Assigned task: From the data below, set down exactly the lines between the one holding "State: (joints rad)" and the one holding "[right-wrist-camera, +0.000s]", inclusive, and no others.

(Items listed in a dataset)
***

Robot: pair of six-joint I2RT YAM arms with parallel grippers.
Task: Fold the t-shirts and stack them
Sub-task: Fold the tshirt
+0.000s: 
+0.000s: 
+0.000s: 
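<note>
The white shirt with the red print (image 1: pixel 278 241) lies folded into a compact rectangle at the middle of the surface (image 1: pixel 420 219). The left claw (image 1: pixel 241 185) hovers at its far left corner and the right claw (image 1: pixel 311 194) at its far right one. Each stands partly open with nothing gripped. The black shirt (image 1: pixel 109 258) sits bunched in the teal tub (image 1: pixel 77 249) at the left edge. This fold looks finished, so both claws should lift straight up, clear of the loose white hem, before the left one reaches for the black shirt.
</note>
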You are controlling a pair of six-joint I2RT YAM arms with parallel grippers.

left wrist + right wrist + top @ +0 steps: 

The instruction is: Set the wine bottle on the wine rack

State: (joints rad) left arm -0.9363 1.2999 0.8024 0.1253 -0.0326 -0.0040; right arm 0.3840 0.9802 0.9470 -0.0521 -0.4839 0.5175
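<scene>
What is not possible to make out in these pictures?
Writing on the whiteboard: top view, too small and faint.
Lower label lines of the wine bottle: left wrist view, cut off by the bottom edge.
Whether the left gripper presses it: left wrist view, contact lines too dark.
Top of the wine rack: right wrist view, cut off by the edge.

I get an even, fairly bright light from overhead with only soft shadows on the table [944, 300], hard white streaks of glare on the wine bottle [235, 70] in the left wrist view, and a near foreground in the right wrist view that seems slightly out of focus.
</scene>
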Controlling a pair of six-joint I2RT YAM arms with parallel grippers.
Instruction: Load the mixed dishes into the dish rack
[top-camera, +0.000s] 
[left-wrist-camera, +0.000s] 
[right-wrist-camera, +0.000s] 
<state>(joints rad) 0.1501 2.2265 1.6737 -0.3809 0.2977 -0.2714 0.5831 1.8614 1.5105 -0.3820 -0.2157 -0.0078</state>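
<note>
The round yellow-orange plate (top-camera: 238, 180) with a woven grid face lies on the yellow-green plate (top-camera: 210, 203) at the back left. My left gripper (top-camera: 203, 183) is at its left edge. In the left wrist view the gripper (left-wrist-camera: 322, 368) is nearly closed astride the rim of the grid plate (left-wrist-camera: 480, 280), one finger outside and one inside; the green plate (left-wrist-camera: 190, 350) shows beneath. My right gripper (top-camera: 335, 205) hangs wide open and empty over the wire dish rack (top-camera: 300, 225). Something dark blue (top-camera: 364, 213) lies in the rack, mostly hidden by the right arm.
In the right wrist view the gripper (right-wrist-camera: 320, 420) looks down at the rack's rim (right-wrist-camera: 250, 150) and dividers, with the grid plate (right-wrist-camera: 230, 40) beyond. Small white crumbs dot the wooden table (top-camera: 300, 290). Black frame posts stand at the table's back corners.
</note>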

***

Task answer:
State: (joints rad) left arm -0.9363 1.2999 0.8024 0.1253 -0.0326 -0.0040; right arm 0.3840 0.9802 0.9470 -0.0521 -0.4839 0.5175
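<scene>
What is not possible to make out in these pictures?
Writing on the whiteboard: top view, too small and faint.
Lower label lines of the wine bottle: left wrist view, cut off by the bottom edge.
Whether the left gripper presses it: left wrist view, contact lines too dark.
Top of the wine rack: right wrist view, cut off by the edge.

I get an even, fairly bright light from overhead with only soft shadows on the table [944, 300], hard white streaks of glare on the wine bottle [235, 70] in the left wrist view, and a near foreground in the right wrist view that seems slightly out of focus.
</scene>
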Controlling a pair of six-joint I2RT YAM arms with parallel grippers.
Instruction: Load the mixed dishes into the dish rack
[top-camera, +0.000s] 
[left-wrist-camera, +0.000s] 
[right-wrist-camera, +0.000s] 

At this stage, the exercise is finished.